Dr. François Simon was one of the many people who knew that Joël Le Scouarnec had been sentenced to download images of sexual abuse for children in 2005 and continued to operate children as a gastric surgeon.
More than a decade later, the French police arrested Mr. Le Scouarnec. They would eventually load it with the rape or sexual assault of 299 former patients, most of them.
Dr. Simon was the chief of an official council who supervised the doctors in Finistère, Brittany, where Mr. Le Scouarnec was employed in the late 2000s. He was part of several people in the bureaucratic health system carefully of France responsible for attacking the initial criminal conviction of Mr. Le Scouarnec.

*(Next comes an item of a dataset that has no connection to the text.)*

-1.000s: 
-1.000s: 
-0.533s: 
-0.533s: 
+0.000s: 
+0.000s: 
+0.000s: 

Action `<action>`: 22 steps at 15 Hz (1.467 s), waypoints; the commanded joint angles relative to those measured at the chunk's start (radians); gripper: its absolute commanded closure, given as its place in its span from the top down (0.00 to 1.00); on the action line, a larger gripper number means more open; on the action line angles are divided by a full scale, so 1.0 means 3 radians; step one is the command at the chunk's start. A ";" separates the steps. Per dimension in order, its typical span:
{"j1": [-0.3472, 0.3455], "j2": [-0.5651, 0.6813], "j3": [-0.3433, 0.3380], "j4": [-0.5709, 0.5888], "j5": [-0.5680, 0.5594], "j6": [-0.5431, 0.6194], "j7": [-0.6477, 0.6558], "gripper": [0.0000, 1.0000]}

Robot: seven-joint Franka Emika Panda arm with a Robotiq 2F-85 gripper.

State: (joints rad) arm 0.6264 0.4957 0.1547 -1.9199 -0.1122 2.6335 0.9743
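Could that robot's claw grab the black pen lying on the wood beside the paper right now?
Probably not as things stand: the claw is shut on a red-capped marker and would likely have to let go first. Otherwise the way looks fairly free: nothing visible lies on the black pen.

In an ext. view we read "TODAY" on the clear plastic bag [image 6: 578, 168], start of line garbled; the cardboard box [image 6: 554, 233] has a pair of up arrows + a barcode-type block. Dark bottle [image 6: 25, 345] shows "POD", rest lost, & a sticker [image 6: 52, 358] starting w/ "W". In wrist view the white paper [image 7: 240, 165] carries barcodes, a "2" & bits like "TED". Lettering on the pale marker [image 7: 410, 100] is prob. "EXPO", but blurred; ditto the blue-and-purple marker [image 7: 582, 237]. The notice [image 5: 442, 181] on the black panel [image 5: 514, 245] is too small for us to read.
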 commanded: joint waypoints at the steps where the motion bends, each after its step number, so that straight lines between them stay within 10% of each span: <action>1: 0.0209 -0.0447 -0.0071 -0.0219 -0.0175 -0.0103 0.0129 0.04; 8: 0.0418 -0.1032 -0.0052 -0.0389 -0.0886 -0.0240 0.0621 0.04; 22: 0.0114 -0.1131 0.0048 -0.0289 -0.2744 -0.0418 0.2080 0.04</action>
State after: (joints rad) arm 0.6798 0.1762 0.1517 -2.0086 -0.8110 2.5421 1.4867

Like many, at the end, he dropped the ball. He could have called to a disciplinary hearing, but instead, he sent the verdict to the departmental branch of the Ministry of Health. He told a court this month he believed that the office could remedy more emergency. His own advice voted almost unanimously that the actions of Mr. Le Scouarnec had not violated the code of medical ethics.
“We tried to do what we could,” said Dr. Simon, who is now retired, in a courtroom in Vannes, a port city in Brittany, where he had been summoned as a witness against his will. “I cannot say that there was a dysfunction, but I regret it because there was a misunderstanding.”